**What to produce**. Find the lines of the material below that include the string "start", then copy each one.

**Entries provided**.
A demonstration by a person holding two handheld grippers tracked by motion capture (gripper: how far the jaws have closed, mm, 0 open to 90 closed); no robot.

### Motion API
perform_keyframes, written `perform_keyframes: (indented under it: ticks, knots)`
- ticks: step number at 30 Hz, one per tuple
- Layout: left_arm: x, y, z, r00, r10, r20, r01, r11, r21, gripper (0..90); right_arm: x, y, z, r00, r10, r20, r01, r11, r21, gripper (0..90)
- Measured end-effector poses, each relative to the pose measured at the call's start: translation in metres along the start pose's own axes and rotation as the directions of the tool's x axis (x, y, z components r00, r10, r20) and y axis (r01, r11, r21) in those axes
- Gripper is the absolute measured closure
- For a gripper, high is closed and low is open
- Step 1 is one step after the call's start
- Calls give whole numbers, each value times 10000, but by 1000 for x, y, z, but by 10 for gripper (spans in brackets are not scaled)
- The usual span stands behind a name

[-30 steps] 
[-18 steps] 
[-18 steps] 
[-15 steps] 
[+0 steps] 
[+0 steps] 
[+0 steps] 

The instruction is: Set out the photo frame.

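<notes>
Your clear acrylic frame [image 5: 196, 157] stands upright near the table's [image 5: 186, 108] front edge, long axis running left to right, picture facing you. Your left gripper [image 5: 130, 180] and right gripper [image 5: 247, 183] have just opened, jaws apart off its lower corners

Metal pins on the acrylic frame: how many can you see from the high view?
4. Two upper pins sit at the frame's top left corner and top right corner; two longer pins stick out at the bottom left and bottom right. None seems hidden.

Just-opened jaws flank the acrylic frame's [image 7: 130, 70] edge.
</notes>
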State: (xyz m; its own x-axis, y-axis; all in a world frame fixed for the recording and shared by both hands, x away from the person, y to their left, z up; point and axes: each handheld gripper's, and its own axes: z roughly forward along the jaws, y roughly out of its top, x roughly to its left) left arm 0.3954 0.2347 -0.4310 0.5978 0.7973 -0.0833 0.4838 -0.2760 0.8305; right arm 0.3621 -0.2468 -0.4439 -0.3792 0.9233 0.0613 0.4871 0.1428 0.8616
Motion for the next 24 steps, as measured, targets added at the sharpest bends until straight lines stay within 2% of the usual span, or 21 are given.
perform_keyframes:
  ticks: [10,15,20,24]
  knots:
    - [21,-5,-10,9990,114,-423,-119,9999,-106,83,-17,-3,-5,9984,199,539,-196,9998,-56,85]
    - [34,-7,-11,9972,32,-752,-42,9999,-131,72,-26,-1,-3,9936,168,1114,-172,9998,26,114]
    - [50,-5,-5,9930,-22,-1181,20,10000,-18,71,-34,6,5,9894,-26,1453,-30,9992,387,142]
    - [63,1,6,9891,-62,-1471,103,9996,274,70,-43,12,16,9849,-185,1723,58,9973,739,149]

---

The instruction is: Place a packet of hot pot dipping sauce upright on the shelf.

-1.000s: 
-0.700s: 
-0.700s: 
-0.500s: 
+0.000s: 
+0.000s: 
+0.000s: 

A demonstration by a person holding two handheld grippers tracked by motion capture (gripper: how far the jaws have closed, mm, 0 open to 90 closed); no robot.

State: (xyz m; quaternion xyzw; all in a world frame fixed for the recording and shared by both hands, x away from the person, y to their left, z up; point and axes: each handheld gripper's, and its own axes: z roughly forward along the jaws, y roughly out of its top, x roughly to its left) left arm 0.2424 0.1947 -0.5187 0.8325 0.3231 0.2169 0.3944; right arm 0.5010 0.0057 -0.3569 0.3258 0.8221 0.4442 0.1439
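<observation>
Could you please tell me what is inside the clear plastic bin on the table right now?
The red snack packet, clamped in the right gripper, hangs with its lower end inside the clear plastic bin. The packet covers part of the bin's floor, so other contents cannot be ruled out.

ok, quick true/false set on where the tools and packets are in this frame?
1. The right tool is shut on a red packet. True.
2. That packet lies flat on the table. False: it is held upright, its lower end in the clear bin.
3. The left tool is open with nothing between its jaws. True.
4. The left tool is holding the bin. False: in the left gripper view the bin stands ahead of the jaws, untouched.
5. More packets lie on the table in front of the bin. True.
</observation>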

**Answer space**.
- Measured end-effector poses, each relative to the pose measured at the call's start: translation in metres along the start pose's own axes and rotation as the directions of the tool's x axis (x, y, z components r00, r10, r20) and y axis (r01, r11, r21) in those axes
- Step 1 is one step after the call's start

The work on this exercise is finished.